The Mongoliad: Book Two (The Foreworld Saga) (33 page)

Fieschi made a disgusted sound and turned back toward de Segni. “I approached him when he was delirious. I took his satchel from him. What little we know about the man we know because of me. If I had walked across the courtyard to get close to him today, it would have been obvious,
even to him
, that I was up to something.
Somercotes and I would have gotten into a veritable tug-of-war and torn his arms off. Whereas you had managed to approach him as if in innocent greeting, welcoming him to our special little hell, offering assistance and introduction. And then you handed him over to the enemy!” He shook his head. “I can’t believe I ever considered putting you forward as a candidate.”

De Segni stiffened. “I would have made a better choice than your precious Bonaventura.”

Fieschi’s nostrils flared, and the whites of his eyes flashed in the torchlight. “I swear, if you waver in your support of Bonaventura, you will find a scorpion in your bed.”

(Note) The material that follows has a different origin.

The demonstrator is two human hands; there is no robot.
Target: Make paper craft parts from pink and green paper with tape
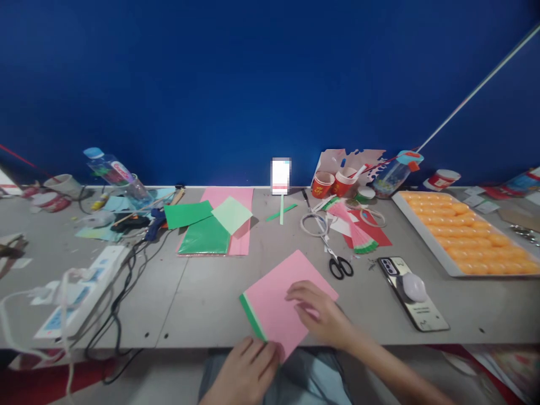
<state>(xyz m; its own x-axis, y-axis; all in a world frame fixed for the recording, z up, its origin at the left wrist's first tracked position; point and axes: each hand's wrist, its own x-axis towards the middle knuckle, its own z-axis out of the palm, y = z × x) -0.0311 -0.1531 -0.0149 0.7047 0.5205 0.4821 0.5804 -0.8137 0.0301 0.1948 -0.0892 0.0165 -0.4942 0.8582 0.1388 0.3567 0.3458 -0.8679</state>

De Segni held up his hands as if warding off a blow. “Of course he’ll get my vote, Fieschi. That doesn’t mean I approve of him.” More bitterly, and softer, he added, “At least it isn’t
you
I have to vote for.”

Fieschi’s face, which had been florid with anger until that moment, was suddenly unreadable. Incompetency distressed him; insults did not touch him. “You have just demonstrated why you would have made a poor candidate for Pontiff,” he said, almost triumphantly. “It takes a selfish, petty man to choose a Bishop of Rome according to the candidate’s
personality
. There are important issues at stake, and we cannot afford to indulge our egos or our personal preferences. I am not fond of Bonaventura myself—”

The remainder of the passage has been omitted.